Ho incontrato Angelo Argento titolare dell’osteria “Le Volte” di Piana degli Albanesi per fargli alcune domande sul come la sua attività abbia affrontato i duri mesi della pandemia.

Cos’è cambiato con la pandemia?

Con la pandemia sono cambiate molte cose sia dal punto di vista psicologico che dal punto di vista lavorativo. 

I clienti sono molto più attenti alle norme relative ai distanziamenti e al numero massimo dei posti per i ristoranti.

E dal punto di vista lavorativo?

Dal punto di vista lavorativo è cambiata completamente l’atmosfera che si respira all’interno di un ristorante, in quanto i clienti non interagiscono più fra di loro come capitava prima in un ristorante piccolo come il nostro, e questo è un aspetto triste più che negativo.

Secondo voi cosa bisogna fare per far sentire sicuro il cliente?

Per far sentire al sicuro il cliente bisognerebbe che ogni ristoratore rispettasse tutti i limiti imposti dai vari DPCM, anche se a volte troppo stringenti, è l’unico modo per far tornare i clienti a vivere la ristorazione come facevano prima, tutelando la salute di ognuno.

Durante i mesi di chiusura gli aiuti statali sono stati sufficienti a coprire i costi fissi?

I cosiddetti aiuti statali sono stati sufficienti solamente a pagare le tasse e alcune bollette, non si possono lasciare intere famiglie che vivono solo di questo senza alcun tipo di sostegno reale per provvedere ai bisogni minimi.

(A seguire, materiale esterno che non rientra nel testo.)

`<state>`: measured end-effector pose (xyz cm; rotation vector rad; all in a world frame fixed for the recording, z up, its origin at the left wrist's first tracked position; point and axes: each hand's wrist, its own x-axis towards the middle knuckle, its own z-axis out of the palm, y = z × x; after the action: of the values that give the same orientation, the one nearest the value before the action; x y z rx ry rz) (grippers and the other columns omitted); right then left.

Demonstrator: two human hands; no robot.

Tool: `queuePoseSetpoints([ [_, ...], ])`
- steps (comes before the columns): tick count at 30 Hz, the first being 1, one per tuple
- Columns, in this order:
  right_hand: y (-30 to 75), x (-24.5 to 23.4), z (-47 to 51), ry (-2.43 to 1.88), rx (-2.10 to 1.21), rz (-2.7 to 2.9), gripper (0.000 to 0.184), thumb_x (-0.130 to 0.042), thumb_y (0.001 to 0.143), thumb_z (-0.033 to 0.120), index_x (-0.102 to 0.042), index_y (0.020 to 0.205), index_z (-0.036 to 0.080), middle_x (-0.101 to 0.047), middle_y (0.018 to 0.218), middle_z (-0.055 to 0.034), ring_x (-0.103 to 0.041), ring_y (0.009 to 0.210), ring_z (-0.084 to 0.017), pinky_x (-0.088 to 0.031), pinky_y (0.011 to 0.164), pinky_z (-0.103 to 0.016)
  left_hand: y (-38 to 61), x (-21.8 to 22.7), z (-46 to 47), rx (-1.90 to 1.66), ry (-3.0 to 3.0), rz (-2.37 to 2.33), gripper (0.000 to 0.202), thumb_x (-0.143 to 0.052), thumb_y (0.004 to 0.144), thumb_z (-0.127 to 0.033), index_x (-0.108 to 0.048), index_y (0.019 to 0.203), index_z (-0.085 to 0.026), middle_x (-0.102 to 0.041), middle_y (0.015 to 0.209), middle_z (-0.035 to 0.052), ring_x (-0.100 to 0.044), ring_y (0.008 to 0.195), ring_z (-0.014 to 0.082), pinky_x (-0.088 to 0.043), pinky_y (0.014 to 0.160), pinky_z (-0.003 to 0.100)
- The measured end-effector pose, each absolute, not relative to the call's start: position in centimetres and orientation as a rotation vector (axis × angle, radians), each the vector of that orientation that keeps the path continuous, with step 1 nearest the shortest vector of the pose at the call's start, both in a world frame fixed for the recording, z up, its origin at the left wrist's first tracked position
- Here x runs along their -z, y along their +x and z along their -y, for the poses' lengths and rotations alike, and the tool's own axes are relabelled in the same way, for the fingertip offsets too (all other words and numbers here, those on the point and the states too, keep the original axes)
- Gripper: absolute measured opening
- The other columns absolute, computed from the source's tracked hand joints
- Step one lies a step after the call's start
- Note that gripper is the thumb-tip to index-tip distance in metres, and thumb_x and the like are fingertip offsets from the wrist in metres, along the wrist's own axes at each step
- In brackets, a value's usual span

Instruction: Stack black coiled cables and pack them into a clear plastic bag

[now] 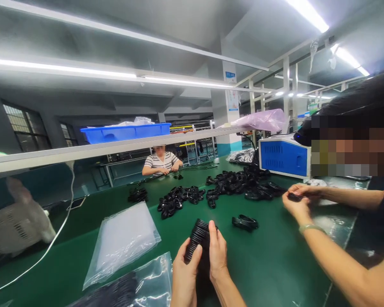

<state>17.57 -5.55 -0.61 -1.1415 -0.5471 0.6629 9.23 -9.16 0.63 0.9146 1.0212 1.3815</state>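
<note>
Between my two hands is a stack of coiled black cables [198, 236], their loops lined up side by side. My left hand [186, 266] wraps around the left end, its thumb pressed on the front. On the other side, my right hand [218, 249] grips the stack, fingers pointing up. Just right of it a small bundle of black cable coils [245, 222] lies on the green table [259, 260]. Beyond my hands sit loose piles of black coils [179, 198]. At lower left is a clear plastic bag [153, 277] with black coils inside.
Flat clear bags [124, 238] lie at left, near a phone [76, 204] and a fan [16, 217]. A shelf with a blue tray [128, 133] spans the bench. A blue-and-white machine [284, 157] stands at right. One co-worker [339, 238] handles a black piece; another [161, 164] sits opposite.
</note>
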Motion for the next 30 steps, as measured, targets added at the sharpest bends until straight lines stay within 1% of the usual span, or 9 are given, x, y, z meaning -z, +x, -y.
queuePoseSetpoints([
  [3,17.4,0.4,6.0,-1.136,-0.692,0.638,0.035,-0.055,0.071,0.055,-0.062,0.055,0.024,-0.065,0.055,-0.0010,-0.061,0.057,-0.020,-0.046,0.051,-0.028,8.9,0.2,9.5,-1.450,0.894,-1.056,0.057,-0.080,0.057,-0.037,-0.063,0.105,-0.013,-0.068,0.100,0.0107,-0.064,0.090,0.0216,-0.050,0.078,0.025],
  [6,17.6,0.4,6.3,-1.143,-0.700,0.707,0.032,-0.056,0.071,0.051,-0.060,0.052,0.026,-0.065,0.053,-0.0011,-0.060,0.055,-0.019,-0.045,0.049,-0.028,8.5,0.9,9.7,-1.474,0.920,-1.053,0.054,-0.078,0.059,-0.039,-0.063,0.104,-0.013,-0.069,0.096,0.0098,-0.065,0.088,0.0211,-0.051,0.077,0.026],
  [8,17.7,0.3,6.4,-1.144,-0.704,0.744,0.029,-0.056,0.071,0.050,-0.062,0.054,0.027,-0.065,0.054,-0.0016,-0.061,0.055,-0.020,-0.045,0.049,-0.028,8.4,1.1,9.8,-1.488,0.948,-1.027,0.053,-0.077,0.060,-0.039,-0.062,0.104,-0.013,-0.069,0.097,0.0104,-0.065,0.089,0.0214,-0.050,0.078,0.027],
  [12,17.7,0.1,6.7,-1.124,-0.735,0.814,0.028,-0.056,0.071,0.051,-0.062,0.054,0.029,-0.067,0.056,-0.0019,-0.062,0.055,-0.020,-0.047,0.049,-0.029,8.3,1.2,10.0,-1.561,0.946,-0.993,0.061,-0.077,0.060,-0.040,-0.057,0.112,-0.014,-0.069,0.097,0.0118,-0.065,0.089,0.0232,-0.051,0.080,0.030],
  [14,17.4,0.0,6.9,-1.113,-0.752,0.839,0.030,-0.054,0.073,0.052,-0.063,0.055,0.029,-0.068,0.057,-0.0020,-0.063,0.056,-0.021,-0.047,0.048,-0.030,8.3,1.2,10.1,-1.595,0.968,-1.017,0.062,-0.075,0.061,-0.042,-0.057,0.113,-0.015,-0.068,0.102,0.0121,-0.064,0.093,0.0241,-0.049,0.084,0.032],
  [17,16.8,0.3,7.2,-1.093,-0.799,0.849,0.033,-0.050,0.074,0.055,-0.066,0.064,0.028,-0.068,0.058,-0.0034,-0.064,0.058,-0.023,-0.047,0.046,-0.031,8.2,1.3,10.2,-1.605,1.052,-1.066,0.058,-0.073,0.062,-0.043,-0.059,0.112,-0.017,-0.065,0.111,0.0113,-0.060,0.101,0.0251,-0.045,0.091,0.034],
  [22,15.9,1.2,7.2,-1.072,-0.872,0.827,0.040,-0.047,0.076,0.059,-0.068,0.074,0.024,-0.068,0.061,-0.0057,-0.066,0.060,-0.026,-0.049,0.045,-0.034,7.9,1.7,10.2,-1.605,1.032,-1.052,0.059,-0.071,0.063,-0.046,-0.059,0.113,-0.018,-0.064,0.113,0.0112,-0.058,0.105,0.0260,-0.044,0.093,0.035],
  [25,15.8,1.6,7.0,-1.090,-0.887,0.853,0.035,-0.047,0.076,0.056,-0.068,0.075,0.027,-0.070,0.064,-0.0058,-0.066,0.063,-0.025,-0.049,0.045,-0.033,7.8,1.9,10.3,-1.629,0.999,-1.045,0.059,-0.071,0.062,-0.047,-0.059,0.112,-0.017,-0.064,0.113,0.0111,-0.058,0.105,0.0259,-0.044,0.093,0.034],
  [30,16.0,2.0,7.0,-1.133,-0.850,0.832,0.019,-0.053,0.074,0.048,-0.067,0.071,0.036,-0.072,0.070,-0.0027,-0.067,0.066,-0.022,-0.052,0.049,-0.031,7.6,1.3,11.1,-1.650,0.961,-1.083,0.053,-0.070,0.064,-0.043,-0.060,0.110,-0.017,-0.065,0.110,0.0106,-0.059,0.102,0.0253,-0.045,0.091,0.033],
])
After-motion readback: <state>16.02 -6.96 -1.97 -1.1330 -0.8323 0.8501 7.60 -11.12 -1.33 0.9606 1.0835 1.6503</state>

Cosa si aspetta il prossimo inverno?

Per il prossimo inverno spero solamente che non si ritorni ai “balletti” di aperture e chiusure, ma che si prendano decisioni serie e sul lungo periodo.

Quant’è difficile investire, oggi, nella ristorazione?

Investire sulla ristorazione oggi è semplicemente una follia.

Troppe tasse, costi dei servizi (elettrici, gas e bancari) altissimi. Insomma, chi investe oggi in un settore come il nostro lo fa solamente per passione.

Com’è nato il progetto dell’osteria “Le Volte”?

Osteria Le Volte nasce dall’idea di tre ragazzi, Angelo, Francesca e Valeria, nel voler scommettere sul loro paese Piana degli Albanesi. 

Perché proprio un’osteria?

Era la proposta gastronomica che mancava.